Each line below from the one containing "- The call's" through the one containing "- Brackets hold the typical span" is to be given again exactly, and no line outside that span.
┌──
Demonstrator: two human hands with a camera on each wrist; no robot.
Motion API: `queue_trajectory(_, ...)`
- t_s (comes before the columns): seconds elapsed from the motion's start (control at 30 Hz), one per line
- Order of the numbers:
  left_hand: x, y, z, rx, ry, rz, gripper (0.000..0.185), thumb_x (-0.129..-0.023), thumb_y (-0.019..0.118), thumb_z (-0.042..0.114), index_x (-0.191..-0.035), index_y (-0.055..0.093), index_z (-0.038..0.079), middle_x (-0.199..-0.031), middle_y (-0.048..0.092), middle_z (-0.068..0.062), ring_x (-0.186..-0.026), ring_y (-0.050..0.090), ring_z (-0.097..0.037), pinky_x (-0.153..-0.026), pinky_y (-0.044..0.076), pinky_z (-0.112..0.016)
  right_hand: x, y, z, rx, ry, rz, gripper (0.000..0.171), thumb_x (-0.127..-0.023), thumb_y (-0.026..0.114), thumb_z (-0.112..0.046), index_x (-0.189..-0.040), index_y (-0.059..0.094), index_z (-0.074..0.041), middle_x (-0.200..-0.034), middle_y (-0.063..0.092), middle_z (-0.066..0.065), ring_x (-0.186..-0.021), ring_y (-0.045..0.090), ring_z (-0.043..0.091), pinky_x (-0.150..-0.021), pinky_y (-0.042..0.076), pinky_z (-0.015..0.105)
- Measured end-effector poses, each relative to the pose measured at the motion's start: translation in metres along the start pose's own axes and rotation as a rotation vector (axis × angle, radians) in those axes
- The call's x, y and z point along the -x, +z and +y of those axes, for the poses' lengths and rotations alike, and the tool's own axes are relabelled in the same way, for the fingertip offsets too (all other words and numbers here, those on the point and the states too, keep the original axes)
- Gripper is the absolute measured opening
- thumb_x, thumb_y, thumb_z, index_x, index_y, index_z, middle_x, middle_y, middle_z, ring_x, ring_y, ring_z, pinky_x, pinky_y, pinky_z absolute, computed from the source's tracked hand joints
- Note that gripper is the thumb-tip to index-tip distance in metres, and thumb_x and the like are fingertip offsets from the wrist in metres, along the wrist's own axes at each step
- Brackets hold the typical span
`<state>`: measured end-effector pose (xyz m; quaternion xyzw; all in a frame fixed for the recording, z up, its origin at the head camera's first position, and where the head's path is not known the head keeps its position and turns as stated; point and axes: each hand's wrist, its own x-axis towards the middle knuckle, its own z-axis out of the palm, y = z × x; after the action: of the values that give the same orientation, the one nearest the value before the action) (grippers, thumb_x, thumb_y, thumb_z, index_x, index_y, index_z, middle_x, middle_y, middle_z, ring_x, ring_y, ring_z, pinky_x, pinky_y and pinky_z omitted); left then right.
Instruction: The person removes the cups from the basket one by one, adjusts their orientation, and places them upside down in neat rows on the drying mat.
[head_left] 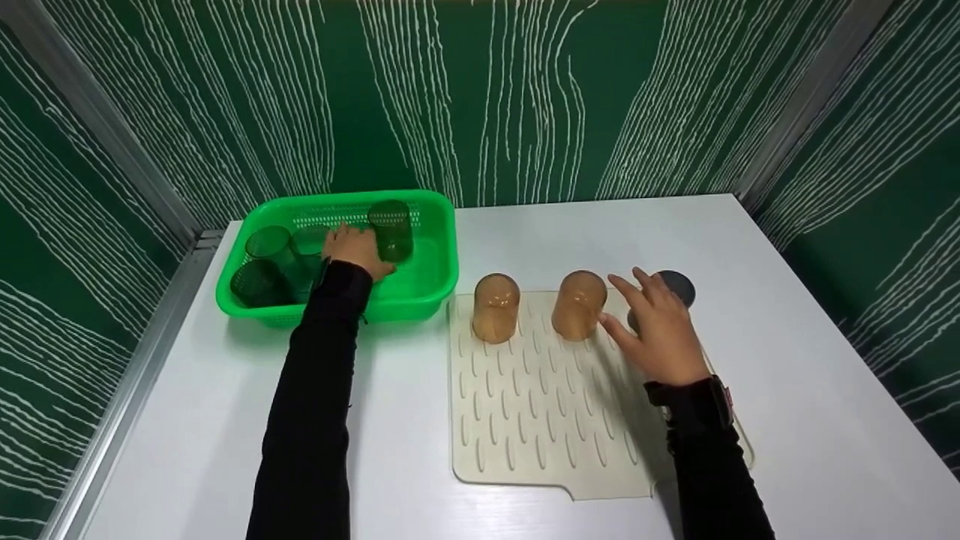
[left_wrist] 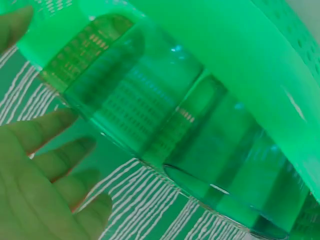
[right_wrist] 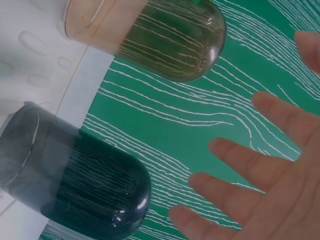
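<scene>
My left hand (head_left: 354, 249) reaches into the green plastic basket (head_left: 225, 279), its fingers spread and apart from the glasses in the left wrist view. To its right a brownish glass (head_left: 390, 225) leans in the basket; to its left are several tinted glasses, among them a dark glass (head_left: 257, 286). On the cream drying mat (head_left: 525, 427) two amber glasses (head_left: 496, 309) and a grey-blue glass (right_wrist: 80, 170) stand upside down in a row. My right hand (head_left: 664, 337) hovers by the grey-blue glass with fingers spread, holding nothing, and partly hides that glass in the head view.
A white table (head_left: 405, 450) carries the basket at its back left and the mat right of centre. Green walls (head_left: 525, 97) with white wavy lines enclose the back and both sides, with grey metal posts (head_left: 795, 97) at the corners.
</scene>
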<state>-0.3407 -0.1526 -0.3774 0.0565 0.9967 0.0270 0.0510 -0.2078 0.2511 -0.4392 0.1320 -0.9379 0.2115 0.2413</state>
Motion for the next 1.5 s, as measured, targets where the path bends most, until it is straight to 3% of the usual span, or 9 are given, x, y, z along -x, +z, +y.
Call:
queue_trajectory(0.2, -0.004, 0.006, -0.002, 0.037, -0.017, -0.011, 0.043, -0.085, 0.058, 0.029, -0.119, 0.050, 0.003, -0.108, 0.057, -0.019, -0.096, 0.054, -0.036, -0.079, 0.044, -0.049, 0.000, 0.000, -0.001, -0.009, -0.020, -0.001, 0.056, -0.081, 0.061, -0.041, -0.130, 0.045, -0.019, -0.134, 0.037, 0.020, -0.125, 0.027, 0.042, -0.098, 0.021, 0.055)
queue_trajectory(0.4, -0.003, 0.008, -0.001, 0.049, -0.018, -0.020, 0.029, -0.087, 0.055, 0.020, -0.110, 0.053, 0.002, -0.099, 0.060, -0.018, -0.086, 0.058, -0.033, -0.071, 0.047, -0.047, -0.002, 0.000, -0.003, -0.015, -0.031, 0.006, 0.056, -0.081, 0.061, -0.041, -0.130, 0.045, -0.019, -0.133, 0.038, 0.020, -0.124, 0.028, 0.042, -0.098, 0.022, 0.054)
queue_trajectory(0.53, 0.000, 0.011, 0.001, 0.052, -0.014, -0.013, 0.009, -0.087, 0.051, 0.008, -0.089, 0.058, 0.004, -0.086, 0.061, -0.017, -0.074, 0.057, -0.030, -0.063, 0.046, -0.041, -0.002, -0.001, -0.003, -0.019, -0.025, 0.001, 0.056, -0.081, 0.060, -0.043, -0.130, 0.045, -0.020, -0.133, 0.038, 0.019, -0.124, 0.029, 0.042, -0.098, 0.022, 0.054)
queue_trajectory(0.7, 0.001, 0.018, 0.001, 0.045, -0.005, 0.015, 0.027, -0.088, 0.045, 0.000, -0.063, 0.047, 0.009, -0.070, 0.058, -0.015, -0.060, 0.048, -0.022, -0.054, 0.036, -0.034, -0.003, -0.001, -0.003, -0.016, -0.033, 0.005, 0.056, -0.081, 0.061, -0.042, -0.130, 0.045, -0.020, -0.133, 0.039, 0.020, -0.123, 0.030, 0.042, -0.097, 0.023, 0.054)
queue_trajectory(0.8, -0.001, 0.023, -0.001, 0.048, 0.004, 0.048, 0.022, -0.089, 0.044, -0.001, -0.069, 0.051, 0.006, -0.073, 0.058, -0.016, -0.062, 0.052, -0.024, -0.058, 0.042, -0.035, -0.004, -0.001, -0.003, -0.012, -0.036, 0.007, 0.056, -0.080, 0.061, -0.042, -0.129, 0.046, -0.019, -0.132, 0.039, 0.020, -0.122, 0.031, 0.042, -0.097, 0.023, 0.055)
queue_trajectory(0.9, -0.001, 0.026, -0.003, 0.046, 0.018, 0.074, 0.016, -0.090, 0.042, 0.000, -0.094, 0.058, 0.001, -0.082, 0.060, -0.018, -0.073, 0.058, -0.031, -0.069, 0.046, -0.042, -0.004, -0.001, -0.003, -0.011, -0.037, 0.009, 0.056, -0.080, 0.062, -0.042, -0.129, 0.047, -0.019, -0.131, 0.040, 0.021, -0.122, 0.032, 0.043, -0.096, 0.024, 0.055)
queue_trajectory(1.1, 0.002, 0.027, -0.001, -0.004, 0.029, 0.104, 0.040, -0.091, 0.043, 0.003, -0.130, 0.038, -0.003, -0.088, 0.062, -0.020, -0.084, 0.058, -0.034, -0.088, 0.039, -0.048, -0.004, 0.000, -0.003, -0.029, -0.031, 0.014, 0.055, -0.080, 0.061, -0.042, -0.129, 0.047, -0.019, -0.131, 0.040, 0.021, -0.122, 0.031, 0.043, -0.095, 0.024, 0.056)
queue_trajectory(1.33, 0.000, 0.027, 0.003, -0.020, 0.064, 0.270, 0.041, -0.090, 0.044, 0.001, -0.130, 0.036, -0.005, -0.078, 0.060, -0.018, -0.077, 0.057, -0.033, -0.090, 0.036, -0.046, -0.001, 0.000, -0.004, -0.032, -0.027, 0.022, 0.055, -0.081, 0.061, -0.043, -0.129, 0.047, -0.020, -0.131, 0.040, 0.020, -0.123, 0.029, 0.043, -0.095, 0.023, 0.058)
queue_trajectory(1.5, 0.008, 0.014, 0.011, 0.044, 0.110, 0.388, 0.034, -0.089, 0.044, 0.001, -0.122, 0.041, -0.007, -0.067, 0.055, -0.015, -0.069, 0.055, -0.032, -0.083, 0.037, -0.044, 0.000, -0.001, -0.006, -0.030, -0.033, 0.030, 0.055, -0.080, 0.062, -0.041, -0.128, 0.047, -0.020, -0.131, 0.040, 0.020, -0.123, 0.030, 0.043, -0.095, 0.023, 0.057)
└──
▶ **REPLY**:
- The call's x, y and z point along the -x, +z and +y of those axes, for the poses' lengths and rotations alike, and the tool's own axes are relabelled in the same way, for the fingertip offsets too (all other words and numbers here, those on the point and the states too, keep the original axes)
- Gripper is the absolute measured opening
- thumb_x, thumb_y, thumb_z, index_x, index_y, index_z, middle_x, middle_y, middle_z, ring_x, ring_y, ring_z, pinky_x, pinky_y, pinky_z absolute, computed from the source's tracked hand joints
- Note that gripper is the thumb-tip to index-tip distance in metres, and thumb_x and the like are fingertip offsets from the wrist in metres, along the wrist's own axes at each step
- Brackets hold the typical span

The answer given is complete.